I've been trying all day to get the last equation. I would be very grateful if somebody could help me(or mention some reference perhaps). I don't really know which part of math is used to get the last equation.
Thanks in advance.
Let’s do it for two particles – generalization will be straightforward. The potential energy of two particles is $V_{ij} = - \frac {Gm_i m_j}{r_{ij}}=-\frac {Gm_i m_j}{|\vec{r_{ij}}|}=- \frac {Gm_i m_j}{|\vec{R_{i}}-\vec{R_{j}}|}$, because $r_{ij} =|\vec{R_{i}}-\vec{R_{j}}|$.
By definition $\frac{\partial}{\partial\vec{R}}V({R_{i}})=\frac{\partial} {\partial{R_x}}\vec{e_{x}}+\frac{\partial}{\partial{R_y}}\vec{e_y}+\frac{\partial} {\partial{R_z}}\vec{e_z}$, where vectors $\vec{e_x}, \vec{e_y}, \vec{e_z}$ are directed along axis X, Y and Z correspondingly and each has a unit length.
Next, $\frac{\partial}{\partial\vec{R_1}}\frac{1}{|\vec{R_1}-\vec{R_2}|}=(\frac{\partial} {\partial{R_{1x}}}\vec{e_x}+\frac{\partial}{\partial{R_{1y}}}\vec{e_y}$$+\frac{\partial} {\partial{R_{1z}}}\vec{e_z})\frac{1}{\sqrt{(R_{1x}- R_{2x})^2+(R_{1y}- R_{2y})^2+(R_{1z}- R_{2z})^2}}$.
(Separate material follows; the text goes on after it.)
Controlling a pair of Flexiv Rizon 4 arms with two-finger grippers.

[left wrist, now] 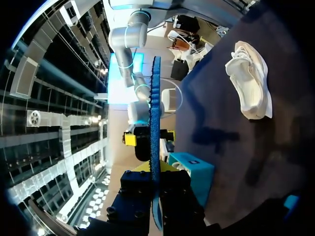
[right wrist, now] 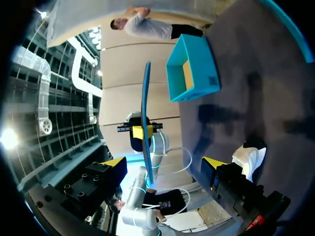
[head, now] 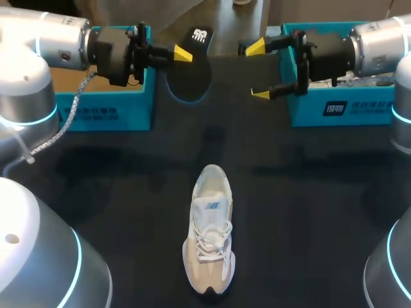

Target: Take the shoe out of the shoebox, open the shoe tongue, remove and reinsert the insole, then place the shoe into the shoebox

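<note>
The left arm covers part of the left blue box, so only a strip of its brown inside shows; in the left wrist view the yellow tips are hidden behind the black finger mounts, and the insole shows there only edge-on, as a thin blue strip running straight out ahead; the left fingers are clamped on the insole near one end, a yellow tip pressed to each face in the right wrist view; the insole hangs above the far middle of the table, just beside the left blue box and touching neither box.

The shoe, white and beige with its laces up, stands on its sole at the near middle of the table, well apart from both boxes and both arms; in the right wrist view most of it is hidden behind one finger.

The right fingers stand wide apart, holding and touching nothing, facing the insole across a gap; the right arm lies over the right blue box, so what is inside is hard to make out; the table is covered in dark cloth.
</note>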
Taking derivatives we get explicitly: $\frac{\partial}{\partial\vec{R_1}}\frac{1}{|\vec{R_1}-\vec{R_2}|}=-\left((R_{1x}- R_{2x})\vec{e_x}+(R_{1y}-R_{2y})\vec{e_y}+(R_{1z}- R_{2z})\vec{e_z}\right)(\frac{1}{\sqrt{(R_{1x}- R_{2x})^2+(R_{1y}- R_{2y})^2+(R_{1z}- R_{2z})^2)}})^{3}$$=-\vec{r_{12}}\left((R_{1x}- R_{2x})^2+(R_{1y}- R_{2y})^2+(R_{1z}- R_{2z})^2\right)^{-\frac{3}{2}}$
If you take the derivatives with respect to $\vec{R_2}$ you will get the same formula, but with the negative sing.